BEGIN
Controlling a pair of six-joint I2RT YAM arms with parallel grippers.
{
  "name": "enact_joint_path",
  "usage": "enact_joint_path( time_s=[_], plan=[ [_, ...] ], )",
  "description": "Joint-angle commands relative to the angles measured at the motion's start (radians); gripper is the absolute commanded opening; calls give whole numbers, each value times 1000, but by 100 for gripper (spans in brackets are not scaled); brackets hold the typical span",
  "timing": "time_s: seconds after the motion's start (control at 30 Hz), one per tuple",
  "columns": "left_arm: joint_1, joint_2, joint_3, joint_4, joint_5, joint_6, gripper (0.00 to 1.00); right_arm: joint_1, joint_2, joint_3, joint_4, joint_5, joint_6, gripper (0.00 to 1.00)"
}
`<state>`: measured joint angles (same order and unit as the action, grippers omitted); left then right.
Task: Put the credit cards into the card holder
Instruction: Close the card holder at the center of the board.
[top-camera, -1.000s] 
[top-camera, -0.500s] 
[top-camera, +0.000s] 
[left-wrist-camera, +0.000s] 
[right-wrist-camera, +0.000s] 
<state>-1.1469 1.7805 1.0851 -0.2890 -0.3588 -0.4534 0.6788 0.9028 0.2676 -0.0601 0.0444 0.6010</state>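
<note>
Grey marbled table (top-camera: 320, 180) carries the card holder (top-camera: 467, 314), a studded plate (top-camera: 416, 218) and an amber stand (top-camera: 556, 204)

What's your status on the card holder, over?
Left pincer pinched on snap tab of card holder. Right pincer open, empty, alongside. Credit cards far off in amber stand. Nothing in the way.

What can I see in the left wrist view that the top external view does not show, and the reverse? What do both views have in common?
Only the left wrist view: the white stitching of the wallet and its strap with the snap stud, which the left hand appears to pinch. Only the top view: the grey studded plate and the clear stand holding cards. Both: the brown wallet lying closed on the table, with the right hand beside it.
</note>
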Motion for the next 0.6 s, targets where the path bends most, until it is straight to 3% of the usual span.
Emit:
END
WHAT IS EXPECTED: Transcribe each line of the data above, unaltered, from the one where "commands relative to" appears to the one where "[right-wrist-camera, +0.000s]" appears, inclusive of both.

FINISHED TASK:
  "description": "Joint-angle commands relative to the angles measured at the motion's start (radians); gripper is the absolute commanded opening; calls give whole numbers, each value times 1000, but by 100 for gripper (spans in brackets are not scaled); brackets hold the typical span",
  "timing": "time_s: seconds after the motion's start (control at 30 Hz), one per tuple",
  "columns": "left_arm: joint_1, joint_2, joint_3, joint_4, joint_5, joint_6, gripper (0.00 to 1.00); right_arm: joint_1, joint_2, joint_3, joint_4, joint_5, joint_6, gripper (0.00 to 1.00)"
}
`<state>`: measured joint angles (same order and unit as the action, grippers omitted); left then right.
Task: Put the credit cards into the card holder
Instruction: Close the card holder at the center of the board.
[top-camera, -1.000s] 
[top-camera, -0.500s] 
[top-camera, +0.000s] 
[left-wrist-camera, +0.000s] 
[right-wrist-camera, +0.000s] 

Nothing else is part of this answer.